**ACTIVITY:**
Lines to restate from the data below: from the one containing "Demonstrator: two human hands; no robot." to the one containing "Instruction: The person", both included. Give them again exactly, and only them.

(EXTRACTED ENTRIES begins)

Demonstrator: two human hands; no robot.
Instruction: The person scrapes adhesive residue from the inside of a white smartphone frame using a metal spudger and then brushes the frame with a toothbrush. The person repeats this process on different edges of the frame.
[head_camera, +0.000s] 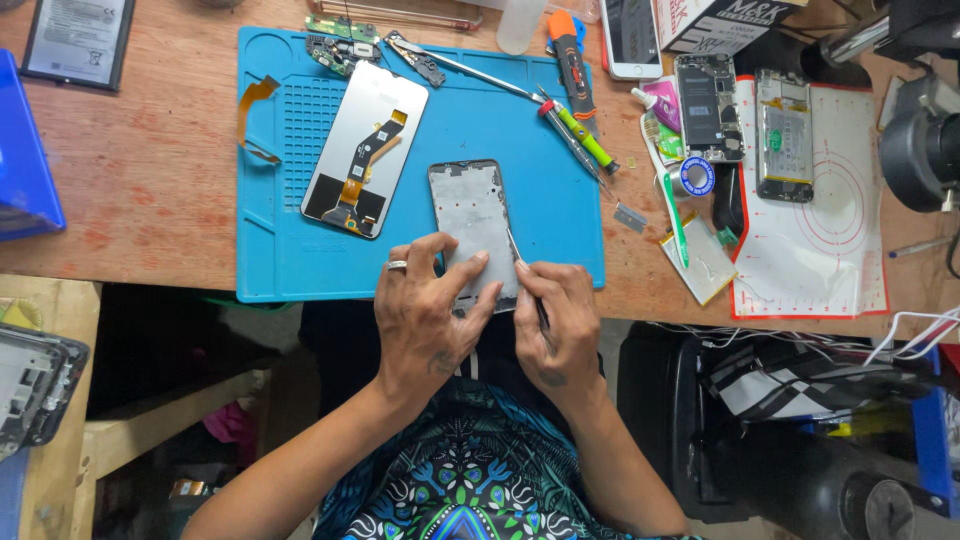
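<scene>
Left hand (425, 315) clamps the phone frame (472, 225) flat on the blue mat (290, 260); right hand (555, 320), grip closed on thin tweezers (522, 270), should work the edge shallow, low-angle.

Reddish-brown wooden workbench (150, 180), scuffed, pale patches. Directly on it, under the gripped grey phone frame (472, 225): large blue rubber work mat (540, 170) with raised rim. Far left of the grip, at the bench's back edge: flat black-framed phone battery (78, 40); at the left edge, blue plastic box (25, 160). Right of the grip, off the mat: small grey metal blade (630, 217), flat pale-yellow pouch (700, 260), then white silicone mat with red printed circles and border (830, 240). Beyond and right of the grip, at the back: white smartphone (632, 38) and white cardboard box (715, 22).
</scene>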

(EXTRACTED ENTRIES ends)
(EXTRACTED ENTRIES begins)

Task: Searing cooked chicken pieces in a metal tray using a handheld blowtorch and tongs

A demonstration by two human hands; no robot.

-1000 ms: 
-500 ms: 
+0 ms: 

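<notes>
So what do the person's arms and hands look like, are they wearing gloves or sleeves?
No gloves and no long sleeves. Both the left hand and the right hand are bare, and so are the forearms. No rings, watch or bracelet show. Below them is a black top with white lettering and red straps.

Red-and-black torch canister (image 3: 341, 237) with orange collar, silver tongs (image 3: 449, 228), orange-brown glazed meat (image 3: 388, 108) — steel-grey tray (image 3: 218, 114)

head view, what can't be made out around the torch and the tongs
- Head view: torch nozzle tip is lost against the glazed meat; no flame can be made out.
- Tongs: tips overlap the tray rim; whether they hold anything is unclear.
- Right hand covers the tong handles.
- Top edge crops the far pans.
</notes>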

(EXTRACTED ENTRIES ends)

**TASK RESULT:**
Demonstrator: two human hands; no robot.
Instruction: The person scrapes adhesive residue from the inside of a white smartphone frame using a metal spudger and then brushes the frame with a toothbrush. The person repeats this process on different edges of the frame.

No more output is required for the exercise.